Live right for your type limits me to 1 tbsp per day.

If I consume either ghee or flax (which are often recommended for my health conditions), I have none left over to cook with.

Even if I consume no flax or ghee, I often want
to use more than 1 tbsp a day when cooking
(to stir fry vegetables, etc. )

I find the oil limitation very frustrating.
Posted by: Laura P, Sunday, November 12, 2006, 2:06am; Reply: 2
First of all............let us please please remember that the portion amounts are GUIDELINES not something to be stressed over.  Do you do the same exact activity as me?  No Do you, yourself even do the same activity everyday? NO.  Are you the same height and weight as me? NO, see guidelines, guidelines..........

On the fat issue.  Fat is the MOST essential nutrient.  The human body can not function, absorb vitamins and minerals, undergo atp conversion processes, pretty much live, with out fat.  Fat is a much better (more efficient) source of energy than carbs and increasing fats will help most people reduce sugar cravings, if that is a problem.  A sugar/starch craving is your body crying out for fuel, fat is that fuel.  

As far as dairy fat goes, that is a seperate issue. First, no one should eat full fat dairy if it has been homoginized, this process breaks down the fat molecules unaturally, basically hydrogenates them.  But for type B's you do well with full fat yogurt and cheese if it has not been homoginized.  For type A's it is different, type A's seems to do best with low or non fat dairy.  This is individual but it seems that the biggest blood type problem with dairy for type a's is in fatct the fats, Thus no butter allowed, but ghee is fine,

Hope this answers some questions
Posted by: yaeli, Sunday, November 12, 2006, 2:36am; Reply: 3
I don't have dairy products at all.

I use only olive oil, and seldom also ghee, of which I take a teaspoon as is or on top of steamed sweet potatoes etc.

I take 1 tbl of olive oil every morning with diluted pomegranate extract, and/or sautee sole fish.

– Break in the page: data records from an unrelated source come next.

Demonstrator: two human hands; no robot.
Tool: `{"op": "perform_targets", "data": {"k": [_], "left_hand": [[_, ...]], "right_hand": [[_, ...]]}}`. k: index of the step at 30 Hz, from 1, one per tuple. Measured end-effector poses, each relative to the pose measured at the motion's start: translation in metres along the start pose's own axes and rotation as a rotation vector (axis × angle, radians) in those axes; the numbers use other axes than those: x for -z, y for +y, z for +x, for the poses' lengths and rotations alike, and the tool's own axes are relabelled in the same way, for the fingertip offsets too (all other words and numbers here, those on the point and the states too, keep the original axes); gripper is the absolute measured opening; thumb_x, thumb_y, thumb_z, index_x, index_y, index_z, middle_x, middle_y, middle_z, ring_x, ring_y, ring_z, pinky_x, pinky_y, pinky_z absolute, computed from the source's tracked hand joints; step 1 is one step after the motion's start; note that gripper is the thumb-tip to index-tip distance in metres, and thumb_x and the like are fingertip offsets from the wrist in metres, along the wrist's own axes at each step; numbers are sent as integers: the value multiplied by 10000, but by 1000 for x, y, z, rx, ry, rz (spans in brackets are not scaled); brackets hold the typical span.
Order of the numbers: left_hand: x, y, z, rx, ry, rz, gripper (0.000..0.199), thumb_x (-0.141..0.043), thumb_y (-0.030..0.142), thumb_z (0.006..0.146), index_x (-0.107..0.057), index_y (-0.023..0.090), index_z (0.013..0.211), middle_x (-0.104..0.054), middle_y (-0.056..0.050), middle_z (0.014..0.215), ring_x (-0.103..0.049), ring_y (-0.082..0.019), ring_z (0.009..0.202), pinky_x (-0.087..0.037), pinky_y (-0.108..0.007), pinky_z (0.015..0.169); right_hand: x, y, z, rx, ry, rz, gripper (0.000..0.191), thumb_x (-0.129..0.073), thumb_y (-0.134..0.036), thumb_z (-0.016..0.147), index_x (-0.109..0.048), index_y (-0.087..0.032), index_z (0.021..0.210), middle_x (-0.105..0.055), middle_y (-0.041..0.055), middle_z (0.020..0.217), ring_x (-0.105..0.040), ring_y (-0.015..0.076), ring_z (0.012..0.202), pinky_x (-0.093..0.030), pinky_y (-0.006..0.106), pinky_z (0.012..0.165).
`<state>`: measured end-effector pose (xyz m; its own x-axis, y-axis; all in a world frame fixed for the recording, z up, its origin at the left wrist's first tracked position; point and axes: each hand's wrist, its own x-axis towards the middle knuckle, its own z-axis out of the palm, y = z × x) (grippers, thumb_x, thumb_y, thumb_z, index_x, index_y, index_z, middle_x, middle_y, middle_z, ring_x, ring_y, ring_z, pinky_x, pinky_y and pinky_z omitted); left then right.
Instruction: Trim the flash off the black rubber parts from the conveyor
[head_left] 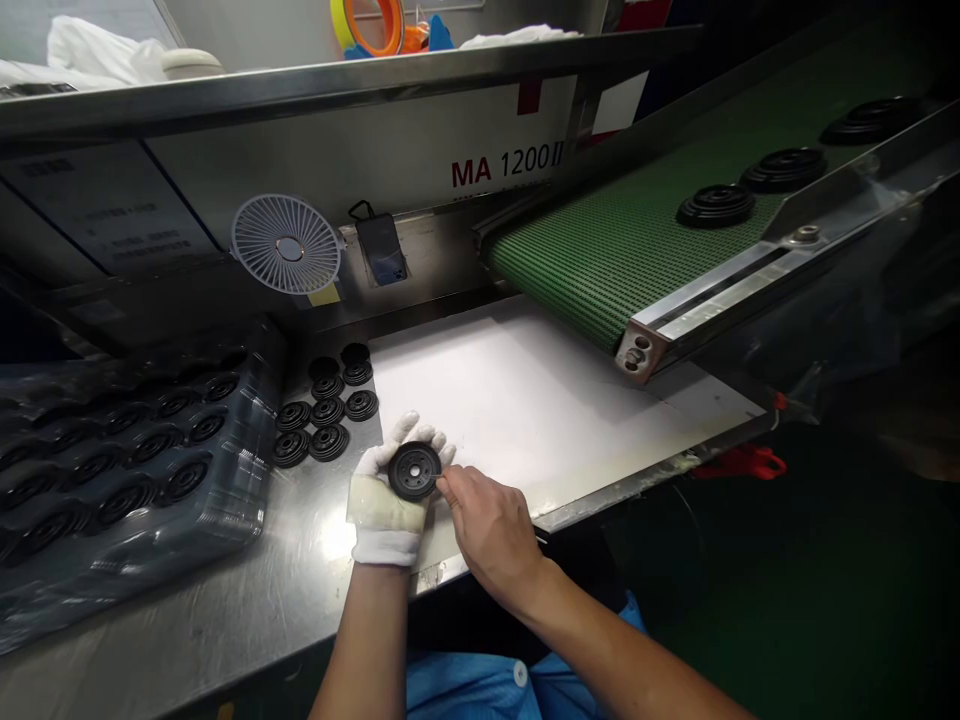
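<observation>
My left hand (394,495), in a white glove, holds a round black grooved part (415,470) with a hole in its middle, its face turned up toward me. The fingers curl around its far side. My bare right hand (495,530) is closed in a pinch at the part's right edge. A thin tool (541,537) passes through that fist; its dark end sticks out behind the hand and a fine tip meets the rim. Most of the tool is hidden. Left of the gloved hand, several like black parts (328,411) stand grouped on the metal table (300,540).
Clear plastic trays (232,480) with black parts in their pockets are stacked at left. A white sheet (480,390) covers the table's middle. A green conveyor belt (600,230) slopes down from the right, carrying black parts (716,206). A fan (289,245) and a phone (381,250) stand behind.
</observation>
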<state>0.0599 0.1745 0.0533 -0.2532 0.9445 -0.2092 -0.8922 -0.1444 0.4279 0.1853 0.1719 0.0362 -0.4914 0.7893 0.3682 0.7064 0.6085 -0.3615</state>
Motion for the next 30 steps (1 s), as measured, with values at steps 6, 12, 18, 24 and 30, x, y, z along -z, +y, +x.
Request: {"op": "perform_targets", "data": {"k": [6,12,18,24,30], "left_hand": [[0,-4,8,-112,82,-60,118,-573,112,756,-601,126,869,-556,0,640,-553,-119,639,-508,-299,677],[0,1,2,-61,31,-18,258,-557,124,760,-609,141,1012,-635,-79,877,-606,-215,857,-515,-402,782],[-2,6,-3,-20,32,8,247,-527,118,726,-612,86,955,-586,-69,698,-583,-188,696,-524,-389,682],[-3,-2,5,-144,73,-64,117,-541,92,774,-593,153,859,-550,21,631,-541,-93,624,-515,-308,732],[-1,2,-2,-33,-4,36,258,-546,150,773,-606,138,1023,-635,-88,873,-604,-238,889,-505,-462,808]], "right_hand": [[-2,-6,-4,8,-15,-12,193,-394,-272,981,-525,-220,850,-585,-12,745,-546,152,648,-210,296,559],[-3,-9,-6,39,-25,9,185,-405,-271,978,-528,-221,848,-597,-17,770,-552,147,671,-235,283,570],[-1,-2,-3,13,-5,8,205,-381,-270,987,-523,-213,852,-586,-12,752,-548,146,659,-230,288,565],[-2,-12,-5,13,-17,9,185,-411,-264,974,-536,-220,845,-592,-16,747,-553,150,650,-228,290,557],[-3,-9,-5,31,-21,31,174,-417,-256,972,-540,-221,854,-602,-20,768,-561,143,677,-251,283,567]]}}
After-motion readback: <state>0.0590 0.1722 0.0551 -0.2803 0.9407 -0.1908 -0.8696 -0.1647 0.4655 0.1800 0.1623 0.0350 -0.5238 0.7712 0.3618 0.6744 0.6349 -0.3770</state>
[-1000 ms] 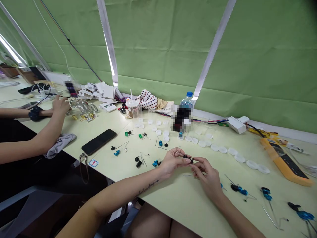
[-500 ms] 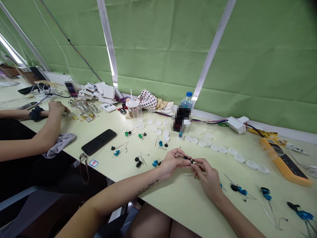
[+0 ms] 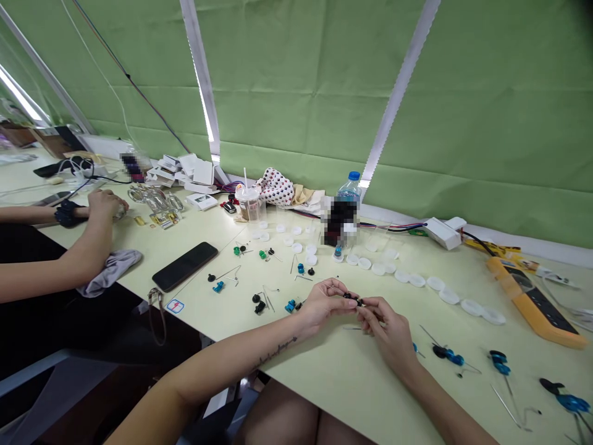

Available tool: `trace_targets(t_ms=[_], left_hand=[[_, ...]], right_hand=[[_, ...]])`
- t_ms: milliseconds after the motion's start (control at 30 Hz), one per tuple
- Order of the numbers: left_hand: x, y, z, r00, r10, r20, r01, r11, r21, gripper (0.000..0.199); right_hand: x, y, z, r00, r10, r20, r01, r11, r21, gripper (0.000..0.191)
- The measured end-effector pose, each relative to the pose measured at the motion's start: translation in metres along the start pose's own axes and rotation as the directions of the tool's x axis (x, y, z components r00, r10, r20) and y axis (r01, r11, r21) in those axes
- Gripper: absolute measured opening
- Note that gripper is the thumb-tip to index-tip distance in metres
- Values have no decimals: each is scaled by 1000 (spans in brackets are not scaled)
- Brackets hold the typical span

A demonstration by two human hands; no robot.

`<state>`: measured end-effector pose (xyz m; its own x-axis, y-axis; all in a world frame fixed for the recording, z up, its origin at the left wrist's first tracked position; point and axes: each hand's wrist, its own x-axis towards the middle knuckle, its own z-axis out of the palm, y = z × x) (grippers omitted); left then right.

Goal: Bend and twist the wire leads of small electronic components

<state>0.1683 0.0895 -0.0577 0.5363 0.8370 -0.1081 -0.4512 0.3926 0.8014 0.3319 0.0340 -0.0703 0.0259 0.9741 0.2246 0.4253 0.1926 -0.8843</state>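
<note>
Small black parts (image 3: pixel 353 299) are pinched between my two hands, above the pale table. My left hand (image 3: pixel 325 303) grips them from the left with thumb and fingers. From the right, my right hand (image 3: pixel 382 320) has its fingertips closed on the same parts. How the parts join is too small to tell. Left of my left hand lies a blue and black piece (image 3: pixel 290 306). A blue and black assembly with thin metal rods (image 3: pixel 448 355) rests right of my right hand. Other blue, black and green parts with bent rods lie around.
Round white caps (image 3: pixel 416 280) run in a row behind my hands. A black phone (image 3: pixel 185 266), a drink cup (image 3: pixel 249 201) and a blue-capped bottle (image 3: pixel 351 187) stand or lie farther off. An orange power strip (image 3: pixel 532 303) is at right; another person's hands (image 3: pixel 105 204) work at left.
My hands and the black parts have hardly moved. The other person's hands at the left have shifted slightly.
</note>
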Motion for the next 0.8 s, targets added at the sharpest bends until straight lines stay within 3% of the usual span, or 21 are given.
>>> trace_targets(t_ms=[800], left_hand=[[-1,3,2,1000,-14,-28,14,1000,-2,40]], right_hand=[[0,-2,-1,999,-1,34,2,999,-32,28]])
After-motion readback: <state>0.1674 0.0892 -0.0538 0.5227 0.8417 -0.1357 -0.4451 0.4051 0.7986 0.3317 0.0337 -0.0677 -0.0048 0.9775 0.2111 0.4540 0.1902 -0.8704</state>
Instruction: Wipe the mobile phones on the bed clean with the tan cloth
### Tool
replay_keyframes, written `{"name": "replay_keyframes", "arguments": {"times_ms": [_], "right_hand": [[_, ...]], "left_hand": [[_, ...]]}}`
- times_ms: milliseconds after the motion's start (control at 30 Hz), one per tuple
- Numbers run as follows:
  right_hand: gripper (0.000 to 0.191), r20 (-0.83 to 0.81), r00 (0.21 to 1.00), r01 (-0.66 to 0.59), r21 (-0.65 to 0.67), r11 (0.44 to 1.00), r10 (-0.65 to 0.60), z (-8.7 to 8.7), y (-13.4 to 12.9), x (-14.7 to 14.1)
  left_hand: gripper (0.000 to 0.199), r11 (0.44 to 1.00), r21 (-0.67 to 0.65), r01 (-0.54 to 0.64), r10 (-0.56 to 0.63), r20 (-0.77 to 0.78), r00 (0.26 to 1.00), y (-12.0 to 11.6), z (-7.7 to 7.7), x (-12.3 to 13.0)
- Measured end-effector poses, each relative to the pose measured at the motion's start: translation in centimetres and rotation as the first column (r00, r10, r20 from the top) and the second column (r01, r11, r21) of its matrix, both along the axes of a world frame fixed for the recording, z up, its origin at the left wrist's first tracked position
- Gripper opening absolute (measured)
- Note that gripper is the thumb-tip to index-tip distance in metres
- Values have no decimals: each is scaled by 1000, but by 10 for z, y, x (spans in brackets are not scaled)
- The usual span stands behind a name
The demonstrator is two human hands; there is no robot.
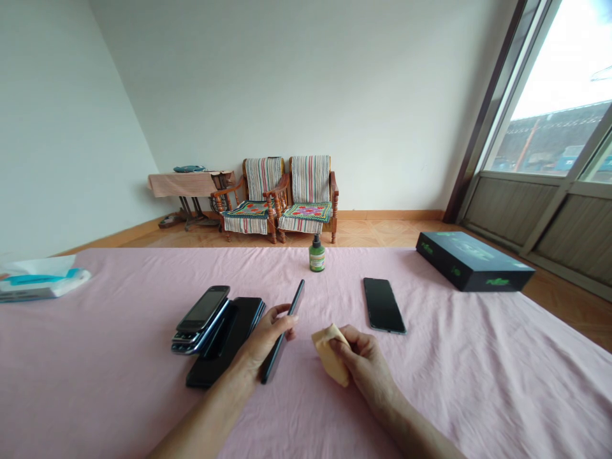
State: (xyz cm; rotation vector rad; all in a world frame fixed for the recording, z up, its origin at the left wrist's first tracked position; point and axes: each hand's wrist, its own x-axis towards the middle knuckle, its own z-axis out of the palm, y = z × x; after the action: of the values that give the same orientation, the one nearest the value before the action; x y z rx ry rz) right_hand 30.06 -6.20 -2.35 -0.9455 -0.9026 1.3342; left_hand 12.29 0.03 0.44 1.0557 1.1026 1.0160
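Closest in, on the pink cloth (pixel 310 424), the right hand (pixel 366 360) has a folded yellowish wipe (pixel 329 357) pinched between thumb and fingers, lifted clear of the surface by the look of it. Just beside it, the left hand (pixel 268 328) grips a dark phone (pixel 275 358) by its long sides — thumb over the near face, fingers behind — and that phone stands tilted, almost edge-on to us, with a gap between it and the wipe.

Now left of that hand: a pile of devices, a large black one (pixel 227 347) lying at a slant and, stacked by its left side, a grey-framed phone (pixel 206 309) on top of others. Over on the right, beyond the right hand, a black phone (pixel 384 305) lies flat, face dark, all on its own.

Farther out we go! A tissue packet (pixel 45 284) sits at the far left, a green bottle (pixel 317 258) with a black top stands upright near the middle of the far edge, and a black box (pixel 471 261) with green lettering rests at the right. Past the edge, two wooden chairs (pixel 308 210) with striped covers stand before a pale wall (pixel 287 76), a cloth-draped table (pixel 184 185) to their left.
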Motion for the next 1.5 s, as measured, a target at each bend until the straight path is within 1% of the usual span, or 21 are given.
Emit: {"name": "replay_keyframes", "arguments": {"times_ms": [200, 467, 867, 933, 1000, 1067, 1133, 1200, 1500], "right_hand": [[42, -3, 1000, -3, -13, 1000, 3, 2, 1, 0], [42, 7, 1000, 7, -6, 1000, -7, -1, 1, 0], [42, 25, 1000, -6, -7, 1000, 6, -1, 0, -1], [41, 72, 997, 30, 11, 999, -30, 0, 0, 0], [37, 180, 977, 99, 75, 992, -111, 1, 1, 2], [33, 307, 930, 155, 175, 972, -203, 0, 1, 5], [32, 389, 886, 163, 249, 955, -253, 0, 2, 7], [32, 421, 869, 156, 267, 951, -260, -1, 3, 8], [32, 458, 862, 123, 226, 966, -217, -1, 1, 6]], "left_hand": [[49, 1000, -2, 15, -15, -10, 1000, 2, -3, -1], [43, 999, 21, 39, -39, -13, 999, 3, -7, -5], [43, 999, 23, 49, -49, -20, 999, 1, -4, -3], [41, 999, 15, 41, -41, -16, 999, -1, -2, -3], [38, 1000, 3, 28, -28, -9, 1000, -3, 1, -3], [34, 1000, -8, 14, -14, 0, 1000, -5, 4, -3], [31, 1000, -18, 1, 0, 11, 1000, -6, 6, -2], [31, 1000, -27, -14, 14, 21, 1000, -6, 7, -2], [31, 997, -78, -29, 33, 43, 999, -7, 7, -3]]}}
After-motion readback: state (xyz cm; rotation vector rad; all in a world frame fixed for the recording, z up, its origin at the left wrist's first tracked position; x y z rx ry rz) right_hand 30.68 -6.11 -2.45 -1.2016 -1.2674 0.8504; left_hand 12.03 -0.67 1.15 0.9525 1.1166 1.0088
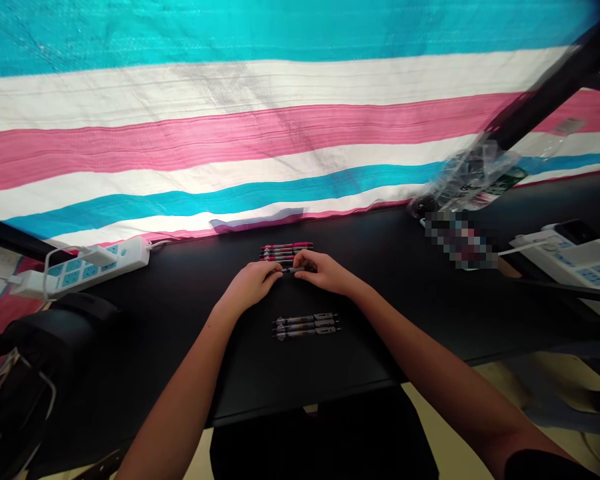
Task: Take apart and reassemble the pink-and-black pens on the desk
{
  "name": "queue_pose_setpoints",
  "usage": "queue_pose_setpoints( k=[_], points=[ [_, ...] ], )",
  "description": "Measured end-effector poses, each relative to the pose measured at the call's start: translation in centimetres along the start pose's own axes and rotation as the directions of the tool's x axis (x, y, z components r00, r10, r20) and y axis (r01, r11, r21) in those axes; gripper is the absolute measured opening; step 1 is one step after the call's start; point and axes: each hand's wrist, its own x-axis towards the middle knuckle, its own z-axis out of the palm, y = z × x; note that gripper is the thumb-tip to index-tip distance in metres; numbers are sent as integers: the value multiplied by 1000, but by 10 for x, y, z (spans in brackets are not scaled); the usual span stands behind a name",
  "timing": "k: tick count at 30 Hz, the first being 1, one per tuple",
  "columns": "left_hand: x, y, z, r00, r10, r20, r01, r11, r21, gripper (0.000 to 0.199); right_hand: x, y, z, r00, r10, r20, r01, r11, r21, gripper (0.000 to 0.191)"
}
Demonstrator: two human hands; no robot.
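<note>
Both of my hands meet over the black table, holding a dark pen that lies crosswise between them. The fingers of my left hand are closed on its left end, and my right hand pinches the right end. Just beyond the hands is a row of red and dark pens, partly hidden by my fingers. Nearer to me, three black and clear pens lie side by side, roughly parallel.
A white power strip with plugs is at the left, beside a black bag. At the right are a blurred-out phone-like object, clear plastic packaging and another power strip. A striped sheet hangs behind.
</note>
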Motion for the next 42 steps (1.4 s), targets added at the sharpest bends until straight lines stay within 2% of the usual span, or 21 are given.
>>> queue_pose_setpoints(
  k=[3, 6, 7, 10, 13, 17, 19, 23, 26, 30, 34, 38, 40, 42],
  points=[
    [0, -2, -2, 999, 7, -32, -7, 1000, 0, 18, -1, -1, -1, 997, 78, 26, -79, 996, 43, 23],
    [-2, -1, -4, 999, -5, -49, 5, 1000, -7, 21, -1, -1, -2, 992, 124, 33, -123, 992, -21, 35],
    [-3, 0, -4, 999, -12, -47, 12, 1000, -4, 24, 0, -1, -2, 994, 108, 21, -107, 994, -33, 35],
    [-4, 3, -5, 999, -16, -34, 16, 1000, 14, 26, 1, 2, -1, 999, 27, -38, -27, 1000, 14, 18],
    [-4, 4, -6, 1000, -11, -29, 11, 1000, 5, 26, 1, 2, -1, 996, -8, -90, 11, 999, 43, 24],
    [-3, 3, -7, 999, -16, -30, 16, 1000, -6, 26, 0, -1, -2, 995, 89, -43, -89, 996, -2, 25],
    [-3, 1, -7, 999, -26, -19, 25, 1000, -7, 26, 0, -1, -1, 991, 136, -15, -136, 990, -32, 34],
    [-4, 0, -10, 998, -63, 22, 64, 997, -31, 29, 2, 5, 2, 995, 34, -91, -30, 999, 44, 15],
    [-4, 0, -12, 994, -95, 55, 99, 993, -62, 34, 3, 8, 5, 993, -14, -113, 24, 996, 85, 13],
    [-4, 1, -12, 993, -109, 43, 112, 991, -67, 32, 4, 6, 5, 992, -27, -126, 46, 987, 152, 12],
    [-4, 3, -12, 997, -76, 10, 77, 995, -67, 26, 4, 1, 5, 994, 16, -108, 8, 974, 225, 22],
    [-5, 3, -12, 997, -70, 32, 70, 997, -8, 22, 3, 1, 6, 992, 109, -64, -98, 982, 162, 28],
    [-5, 2, -12, 996, -74, 39, 73, 997, 25, 21, 3, 3, 7, 994, 101, -52, -92, 985, 148, 26],
    [-5, 0, -11, 996, -79, 38, 78, 997, 26, 21, 4, 4, 7, 994, 56, -97, -37, 982, 186, 24]
  ],
)
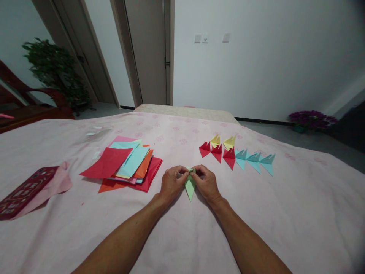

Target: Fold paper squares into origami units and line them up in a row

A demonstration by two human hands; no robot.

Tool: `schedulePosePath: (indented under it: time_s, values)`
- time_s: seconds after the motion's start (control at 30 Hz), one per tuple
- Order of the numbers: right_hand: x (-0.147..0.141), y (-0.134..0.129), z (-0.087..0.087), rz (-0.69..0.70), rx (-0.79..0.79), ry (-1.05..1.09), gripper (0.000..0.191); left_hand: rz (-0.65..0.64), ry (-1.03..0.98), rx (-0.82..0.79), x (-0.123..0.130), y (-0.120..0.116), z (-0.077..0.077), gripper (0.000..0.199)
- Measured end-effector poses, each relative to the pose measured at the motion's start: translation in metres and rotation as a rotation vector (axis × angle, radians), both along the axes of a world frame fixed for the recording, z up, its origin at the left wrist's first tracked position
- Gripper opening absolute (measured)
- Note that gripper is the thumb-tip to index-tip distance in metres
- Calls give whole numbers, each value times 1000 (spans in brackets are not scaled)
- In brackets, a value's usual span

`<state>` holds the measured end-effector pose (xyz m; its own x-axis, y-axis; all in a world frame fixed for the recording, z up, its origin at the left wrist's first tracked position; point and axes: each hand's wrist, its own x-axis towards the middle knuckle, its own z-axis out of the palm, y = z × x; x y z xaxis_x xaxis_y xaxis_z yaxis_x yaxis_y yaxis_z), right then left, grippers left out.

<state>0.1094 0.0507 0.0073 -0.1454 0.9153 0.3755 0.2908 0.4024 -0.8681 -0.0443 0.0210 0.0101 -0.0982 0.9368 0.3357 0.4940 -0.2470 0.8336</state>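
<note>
A light green piece of folded paper points toward me at the middle of the table, narrow tip nearest. My left hand pinches its far end from the left, thumb and index finger closed on it. From the right, my right hand pinches the same end, the fingertips of both hands almost meeting. The fingers partly hide the upper folds. Folded paper birds stand to the right: red ones, yellow ones behind them, and light blue ones farther right.
Left of my hands lies a loose pile of coloured paper sheets, red on top. A dark red patterned packet rests on pink paper at the far left. Clear plastic wrapping lies behind the pile. A pink flowered cloth covers the table.
</note>
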Motion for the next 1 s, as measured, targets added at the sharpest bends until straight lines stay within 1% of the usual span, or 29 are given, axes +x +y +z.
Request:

Apart from that, I go with it as I please, 'please' meaning that I consult my body.
Posted by: Connect, Sunday, November 12, 2006, 3:09am; Reply: 4
Same here.  I don't count fat at all, but I rarely eat dairy.  The only dairy I consume is feta cheese and goat cheese.  I eat full fat on both of these, b/c I think they are closer to being "whole."  I find that low-fat and fat free typically have some type of fillers.  

With avocado, nuts, olive oil....I don't worry about the fat.  I listen to my body and eat what sounds good and feels good.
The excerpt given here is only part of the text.